# EXERCISE
Reproduce all the records word for word. Omit images.

(Dataset records)

=======

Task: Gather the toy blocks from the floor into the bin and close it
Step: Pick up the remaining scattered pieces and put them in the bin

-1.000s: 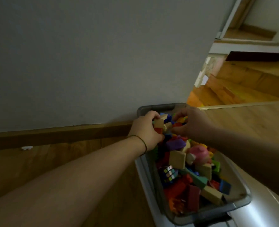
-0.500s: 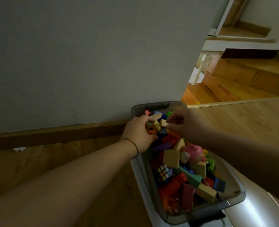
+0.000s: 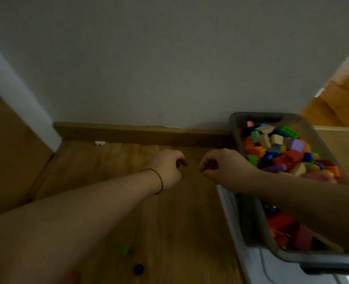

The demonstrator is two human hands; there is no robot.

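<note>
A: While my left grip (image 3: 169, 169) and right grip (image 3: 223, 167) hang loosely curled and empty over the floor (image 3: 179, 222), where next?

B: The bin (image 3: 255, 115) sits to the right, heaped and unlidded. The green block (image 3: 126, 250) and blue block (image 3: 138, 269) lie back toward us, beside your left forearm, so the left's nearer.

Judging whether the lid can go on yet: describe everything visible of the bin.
The bin is a grey, translucent plastic tub, rectangular with rounded corners and a handle slot in its far end. It stands upright, far end by the wall, lidless and heaped with coloured blocks. The right forearm crosses above it; contact is unclear.
</note>
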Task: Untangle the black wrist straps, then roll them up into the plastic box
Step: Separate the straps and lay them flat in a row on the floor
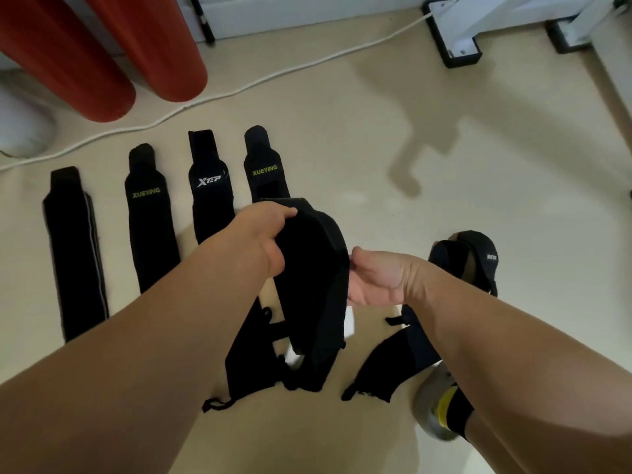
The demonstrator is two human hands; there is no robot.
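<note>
Fingers [285, 212] of your left hand [260, 234] curl over the top of a black wrist strap [307, 278]; your right hand [372, 282] grips its right edge, thumb in front.
You hold it above the floor [410, 148], its lower end hanging into a tangled heap [253, 367] of black straps. To your left, four flat straps [154, 227] lie side by side; a looped strap [478, 248] lies beyond your right hand.

I saw a row of straps [150, 227] on the floor [376, 165] at far left, a tangled pile [253, 357] nearer, another strap [475, 254] to its right.
</note>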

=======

# YOUR SOLUTION
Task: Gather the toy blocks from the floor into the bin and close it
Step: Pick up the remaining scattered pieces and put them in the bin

-1.000s: 
-0.500s: 
+0.000s: 

The demonstrator is two human hands; there is no robot.

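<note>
A: While my left grip (image 3: 169, 169) and right grip (image 3: 223, 167) hang loosely curled and empty over the floor (image 3: 179, 222), where next?

B: The bin (image 3: 255, 115) sits to the right, heaped and unlidded. The green block (image 3: 126, 250) and blue block (image 3: 138, 269) lie back toward us, beside your left forearm, so the left's nearer.

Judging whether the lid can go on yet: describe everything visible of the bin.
The bin is a grey, translucent plastic tub, rectangular with rounded corners and a handle slot in its far end. It stands upright, far end by the wall, lidless and heaped with coloured blocks. The right forearm crosses above it; contact is unclear.
</note>
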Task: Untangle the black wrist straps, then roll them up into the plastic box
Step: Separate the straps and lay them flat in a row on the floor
The demonstrator is two human hands; there is no robot.
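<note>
Fingers [285, 212] of your left hand [260, 234] curl over the top of a black wrist strap [307, 278]; your right hand [372, 282] grips its right edge, thumb in front.
You hold it above the floor [410, 148], its lower end hanging into a tangled heap [253, 367] of black straps. To your left, four flat straps [154, 227] lie side by side; a looped strap [478, 248] lies beyond your right hand.

I saw a row of straps [150, 227] on the floor [376, 165] at far left, a tangled pile [253, 357] nearer, another strap [475, 254] to its right.
</note>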

Nothing else is needed to complete this exercise.